Disposition of Toxic Drugs and Chemicals in Man, Seventh Edition. Randall C. Baselt. Foster City, CA: Biomedical Publications, 2004, 1250 pp., $139.50, hardcover. ISBN 09626523-6-9.

[ILLUSTRATION OMITTED]

Just as mention of "Tietz" is sufficient shorthand for the venerable comprehensive clinical chemistry text, toxicologists immediately recognize "Baselt" as a definitive source of information for drugs and chemicals encountered as toxins. This seventh edition appears only 2 years after the previous edition, and it continues the pattern of inclusion of new chemicals (139 in this case), including herbal medicines, animal toxins, pesticides, and drugs.

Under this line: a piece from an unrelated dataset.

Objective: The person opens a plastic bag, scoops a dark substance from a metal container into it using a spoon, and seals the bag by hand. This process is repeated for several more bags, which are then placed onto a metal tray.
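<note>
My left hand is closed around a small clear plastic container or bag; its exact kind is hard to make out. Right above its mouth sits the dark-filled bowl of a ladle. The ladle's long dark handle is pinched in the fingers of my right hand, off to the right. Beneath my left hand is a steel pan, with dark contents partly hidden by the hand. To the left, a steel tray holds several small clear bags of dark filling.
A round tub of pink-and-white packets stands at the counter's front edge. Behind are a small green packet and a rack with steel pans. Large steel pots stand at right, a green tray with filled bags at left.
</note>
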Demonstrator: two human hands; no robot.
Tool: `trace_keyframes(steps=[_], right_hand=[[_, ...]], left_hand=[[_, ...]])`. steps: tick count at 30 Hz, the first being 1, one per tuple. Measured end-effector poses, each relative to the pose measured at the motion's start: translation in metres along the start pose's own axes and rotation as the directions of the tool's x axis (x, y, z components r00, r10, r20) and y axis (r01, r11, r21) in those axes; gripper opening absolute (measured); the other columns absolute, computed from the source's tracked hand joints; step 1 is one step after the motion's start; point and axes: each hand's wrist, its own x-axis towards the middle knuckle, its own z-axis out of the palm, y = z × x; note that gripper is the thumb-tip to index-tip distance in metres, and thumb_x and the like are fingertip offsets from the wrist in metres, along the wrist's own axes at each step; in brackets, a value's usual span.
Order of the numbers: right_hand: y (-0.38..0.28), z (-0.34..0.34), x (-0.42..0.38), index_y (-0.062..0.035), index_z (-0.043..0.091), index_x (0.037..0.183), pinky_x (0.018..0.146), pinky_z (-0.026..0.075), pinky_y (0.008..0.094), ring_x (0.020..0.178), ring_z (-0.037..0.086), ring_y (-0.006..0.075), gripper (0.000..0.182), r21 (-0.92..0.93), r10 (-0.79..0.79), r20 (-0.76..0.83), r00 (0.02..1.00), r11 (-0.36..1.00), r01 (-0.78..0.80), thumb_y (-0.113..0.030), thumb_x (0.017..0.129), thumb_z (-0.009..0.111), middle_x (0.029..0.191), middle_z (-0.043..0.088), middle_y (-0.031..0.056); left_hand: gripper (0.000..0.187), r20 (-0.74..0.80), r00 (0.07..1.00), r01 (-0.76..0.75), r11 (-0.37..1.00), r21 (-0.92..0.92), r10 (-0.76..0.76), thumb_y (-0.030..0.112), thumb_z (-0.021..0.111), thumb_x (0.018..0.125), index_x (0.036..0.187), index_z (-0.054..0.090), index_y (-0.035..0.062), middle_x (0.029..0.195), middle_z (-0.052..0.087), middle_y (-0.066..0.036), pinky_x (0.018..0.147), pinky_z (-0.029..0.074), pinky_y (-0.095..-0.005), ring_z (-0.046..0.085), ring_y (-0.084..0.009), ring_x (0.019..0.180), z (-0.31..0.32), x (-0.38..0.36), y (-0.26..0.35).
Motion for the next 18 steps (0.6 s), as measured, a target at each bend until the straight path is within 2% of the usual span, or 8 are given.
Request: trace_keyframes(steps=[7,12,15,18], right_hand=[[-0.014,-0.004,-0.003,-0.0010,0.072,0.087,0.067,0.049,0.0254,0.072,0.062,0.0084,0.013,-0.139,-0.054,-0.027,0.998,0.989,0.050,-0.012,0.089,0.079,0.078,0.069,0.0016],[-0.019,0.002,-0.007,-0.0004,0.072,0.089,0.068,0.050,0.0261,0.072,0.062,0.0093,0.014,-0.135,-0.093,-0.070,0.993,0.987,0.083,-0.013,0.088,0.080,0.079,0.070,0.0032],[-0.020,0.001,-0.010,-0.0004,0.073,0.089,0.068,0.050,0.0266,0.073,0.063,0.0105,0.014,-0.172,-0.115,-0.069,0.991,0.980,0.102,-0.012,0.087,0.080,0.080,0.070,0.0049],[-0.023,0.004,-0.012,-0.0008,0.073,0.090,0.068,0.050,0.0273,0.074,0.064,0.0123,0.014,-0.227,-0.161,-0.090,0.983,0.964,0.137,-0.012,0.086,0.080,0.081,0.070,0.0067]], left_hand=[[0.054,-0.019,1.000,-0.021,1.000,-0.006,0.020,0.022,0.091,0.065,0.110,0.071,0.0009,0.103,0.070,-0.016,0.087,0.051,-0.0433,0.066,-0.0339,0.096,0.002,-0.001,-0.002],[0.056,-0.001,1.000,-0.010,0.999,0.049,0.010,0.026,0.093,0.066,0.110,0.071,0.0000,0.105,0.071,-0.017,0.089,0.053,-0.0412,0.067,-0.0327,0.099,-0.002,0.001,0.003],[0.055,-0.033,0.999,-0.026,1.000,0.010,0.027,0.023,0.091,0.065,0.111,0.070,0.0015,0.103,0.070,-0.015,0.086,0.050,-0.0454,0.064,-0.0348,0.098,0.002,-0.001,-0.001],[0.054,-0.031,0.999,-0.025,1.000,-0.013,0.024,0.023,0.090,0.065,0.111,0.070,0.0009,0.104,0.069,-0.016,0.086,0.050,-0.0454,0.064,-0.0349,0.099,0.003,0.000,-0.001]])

The increase of only 100 pages from the previous edition is accomplished by a slight decrease in type size, a change that was not noticeable to this reviewer.

The format remains that of previous editions. Chemicals are covered alphabetically with each entry covering one to three pages. An addendum contains those chemicals apparently added late in the publishing cycle, which in this edition are aripi-prazole, atomoxetine, embutramide, epoetin alfa, escitalopram, tadalafil, and taxine. The contents at the beginning list page numbers for the chemicals as they appear in the book, but the reader may find the index at the end more helpful because its alphabetical listing includes those chemicals in the addendum and also contains multiple page listings for classes of chemicals such as benzodiazepines, chemical warfare agents, chemotherapeutic agents, metals, and quaternary ammonium compounds.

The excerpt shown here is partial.